In The Beginning …
I used to work in clay.
It had the chalky taste
of earth.
The indelible smell
of place,
where something was born
and cannot help
but return.
And weight.
The heft, in my hand
then lands
on the wheel with a thud,
— an artless lump
I compulsively touch,
its cool wet denseness.
I give it shape
and it forgives my mistakes,
by small additions, subtractions
the action
of pressure and speed,
as it rotates
on the heavy treadle wheel
my body encloses —
tucked-up close
hunching over.
So a sculptor can take a block
of plaster, or marble
and see the shape it contains,
scraping away
to reveal it.
Or take a lump of clay
and build something up
from nothing.
Starting from the blank page
as I have done.
An act of creation
that also begins in darkness
we can’t help but carry on.
As if there had been no fall, no corruption
by shame
or lust.
And add to the Garden
beauty
abundance
light.
After writing this, I did some Googling, and found out that it wasn’t clay from which God made man, it was “the dust of the earth”. Which kind of wrecks the poem …and kind of doesn’t! (Mix dust with water and air …and voila!)
Anyway, I think the allusion to Genesis, and the Garden of Eden; to the original act of creation, and our own creative acts, still works.
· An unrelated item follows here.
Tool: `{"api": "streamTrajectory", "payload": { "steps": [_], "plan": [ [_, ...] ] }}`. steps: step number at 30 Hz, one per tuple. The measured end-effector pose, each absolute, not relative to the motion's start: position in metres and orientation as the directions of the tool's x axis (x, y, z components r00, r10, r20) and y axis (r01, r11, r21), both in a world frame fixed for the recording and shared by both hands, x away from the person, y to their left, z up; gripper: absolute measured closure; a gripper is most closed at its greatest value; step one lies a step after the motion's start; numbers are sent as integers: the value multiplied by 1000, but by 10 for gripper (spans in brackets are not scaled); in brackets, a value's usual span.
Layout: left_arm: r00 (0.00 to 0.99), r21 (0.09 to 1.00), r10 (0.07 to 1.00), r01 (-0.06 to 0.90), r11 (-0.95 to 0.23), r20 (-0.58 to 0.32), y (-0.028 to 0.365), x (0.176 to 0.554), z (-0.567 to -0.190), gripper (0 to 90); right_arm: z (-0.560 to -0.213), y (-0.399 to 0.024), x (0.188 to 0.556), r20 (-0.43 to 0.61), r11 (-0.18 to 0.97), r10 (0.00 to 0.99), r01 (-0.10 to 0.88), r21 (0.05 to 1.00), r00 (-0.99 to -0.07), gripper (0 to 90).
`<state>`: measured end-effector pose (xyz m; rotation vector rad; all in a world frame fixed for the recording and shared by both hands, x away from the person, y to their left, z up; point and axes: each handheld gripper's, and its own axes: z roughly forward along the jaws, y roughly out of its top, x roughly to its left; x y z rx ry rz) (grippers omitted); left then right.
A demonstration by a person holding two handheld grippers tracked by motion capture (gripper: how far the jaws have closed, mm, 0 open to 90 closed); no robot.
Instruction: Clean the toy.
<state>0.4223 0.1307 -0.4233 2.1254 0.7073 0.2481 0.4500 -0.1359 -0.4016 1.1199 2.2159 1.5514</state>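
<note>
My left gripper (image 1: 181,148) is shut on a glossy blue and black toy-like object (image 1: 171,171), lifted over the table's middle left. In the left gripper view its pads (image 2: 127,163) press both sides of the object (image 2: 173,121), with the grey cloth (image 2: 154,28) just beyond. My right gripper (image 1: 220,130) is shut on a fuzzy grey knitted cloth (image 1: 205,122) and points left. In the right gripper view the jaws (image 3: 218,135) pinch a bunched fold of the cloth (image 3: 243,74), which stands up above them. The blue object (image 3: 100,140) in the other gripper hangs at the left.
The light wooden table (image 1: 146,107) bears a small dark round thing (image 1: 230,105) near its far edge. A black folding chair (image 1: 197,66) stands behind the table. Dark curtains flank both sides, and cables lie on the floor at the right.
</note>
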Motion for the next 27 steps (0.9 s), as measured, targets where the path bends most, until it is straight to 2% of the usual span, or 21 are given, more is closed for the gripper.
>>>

The idea of being born emerges in the very first stanza. And clay is perfect for this. It is not a standard product. It has this quality of terroire: just as a fine estate wine embodies the climate and soil of its place of origin. So it brings you home; brings you back to the starting place, the original place of birth.
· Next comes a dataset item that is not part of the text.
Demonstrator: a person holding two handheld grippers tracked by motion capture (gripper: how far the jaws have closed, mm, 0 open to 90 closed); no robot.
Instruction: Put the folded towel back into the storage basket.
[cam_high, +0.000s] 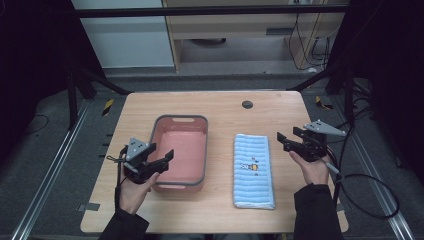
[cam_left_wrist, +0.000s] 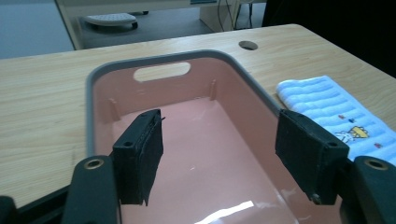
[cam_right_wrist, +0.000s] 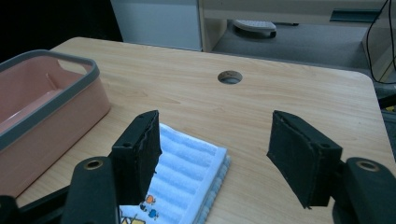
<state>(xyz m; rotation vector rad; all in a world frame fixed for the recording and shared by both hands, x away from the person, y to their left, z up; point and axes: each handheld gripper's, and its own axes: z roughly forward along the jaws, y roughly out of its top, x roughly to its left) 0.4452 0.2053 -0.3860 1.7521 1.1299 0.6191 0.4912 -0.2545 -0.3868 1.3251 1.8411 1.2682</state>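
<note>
Legible text, labels, brands, numbers: none that I can read. Sole marking: a small printed cartoon motif, orange and dark, wordless, on my blue striped towel (cam_high: 253, 170), lower centre-right of the high view.

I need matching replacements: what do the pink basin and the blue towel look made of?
Pink basin: likely moulded plastic, smooth and glossy, with light glinting off its floor and a grey rim.
Blue towel: seemingly terry cotton, matte, ribbed stripes, small printed motif.

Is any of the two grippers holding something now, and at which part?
Nothing is held. The left gripper is open above the pink basin; the right gripper is open beside the blue towel.
</note>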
My favourite parts are those that evoke the pure physicality of the stuff. Not just smell and weight and taste, but the extravagant word play that also contains within it an aesthetic of excess and exuberance: a line like “cool wet denseness”. I thought “denseness” might be a neologism, a bit of poetic licence; but I pulled out the dictionary, and it is in fact a legitimate word.
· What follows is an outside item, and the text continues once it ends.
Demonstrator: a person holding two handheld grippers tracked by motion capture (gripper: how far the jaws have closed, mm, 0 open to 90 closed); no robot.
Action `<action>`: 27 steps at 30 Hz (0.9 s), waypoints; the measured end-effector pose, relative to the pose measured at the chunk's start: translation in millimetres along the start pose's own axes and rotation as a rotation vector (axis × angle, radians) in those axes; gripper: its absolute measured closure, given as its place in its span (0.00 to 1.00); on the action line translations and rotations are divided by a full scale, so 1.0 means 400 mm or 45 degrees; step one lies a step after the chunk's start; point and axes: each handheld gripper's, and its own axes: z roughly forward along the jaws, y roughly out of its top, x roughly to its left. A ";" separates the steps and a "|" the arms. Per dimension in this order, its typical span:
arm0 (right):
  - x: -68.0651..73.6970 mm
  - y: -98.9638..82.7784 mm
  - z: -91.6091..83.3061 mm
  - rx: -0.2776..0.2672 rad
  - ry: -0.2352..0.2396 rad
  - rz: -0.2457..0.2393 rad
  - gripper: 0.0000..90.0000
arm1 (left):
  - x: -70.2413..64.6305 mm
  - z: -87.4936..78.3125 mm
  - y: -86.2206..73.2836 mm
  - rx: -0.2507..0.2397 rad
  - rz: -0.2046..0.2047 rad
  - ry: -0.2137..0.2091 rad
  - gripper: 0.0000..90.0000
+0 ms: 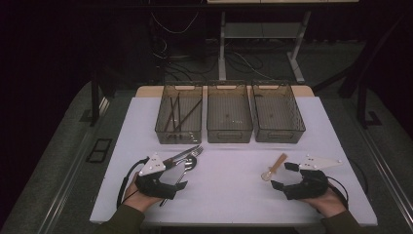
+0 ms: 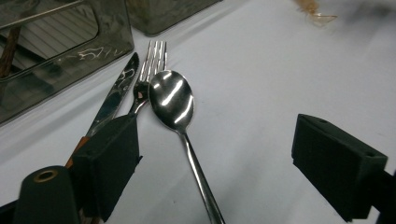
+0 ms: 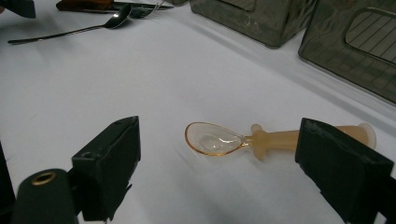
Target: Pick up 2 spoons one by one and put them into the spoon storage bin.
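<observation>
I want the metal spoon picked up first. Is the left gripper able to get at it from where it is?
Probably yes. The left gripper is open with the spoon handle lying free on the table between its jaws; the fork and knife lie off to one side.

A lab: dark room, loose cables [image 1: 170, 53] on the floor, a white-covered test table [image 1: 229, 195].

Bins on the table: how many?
3, in a row at the table's far edge: left bin holding dark sticks, middle bin, right bin. None look hidden.
</observation>
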 end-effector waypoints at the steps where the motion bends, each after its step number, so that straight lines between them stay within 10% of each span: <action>1: 0.000 -0.001 0.001 0.001 0.002 0.002 0.16 | 0.001 0.002 0.001 0.002 -0.006 0.001 0.22; 12: 0.001 -0.003 0.006 0.012 0.008 0.001 0.16 | 0.020 0.049 0.035 0.042 0.021 0.036 0.49; 27: -0.002 -0.006 0.007 0.015 0.010 0.002 0.16 | 0.058 0.125 0.071 0.080 -0.033 0.067 0.62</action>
This poem began with a picture: a sculptor chiselling away at a piece of white marble. And I thought how opposite this was to what I do: how, in a sense, he works in from too much material, and I work out from nothing. Nevertheless, we are both artists (if I may be so presumptuous as to call myself that). In describing his work, I spent a fair bit of time narrowing down the essential verb, and ended up going with “scraping”: I like the laboriousness and attention to detail it implies (as opposed to “chiselling” or “carving”, for example). And the way this evokes an artist utterly absorbed in his work: that quality of immersion that is so delightful and productive.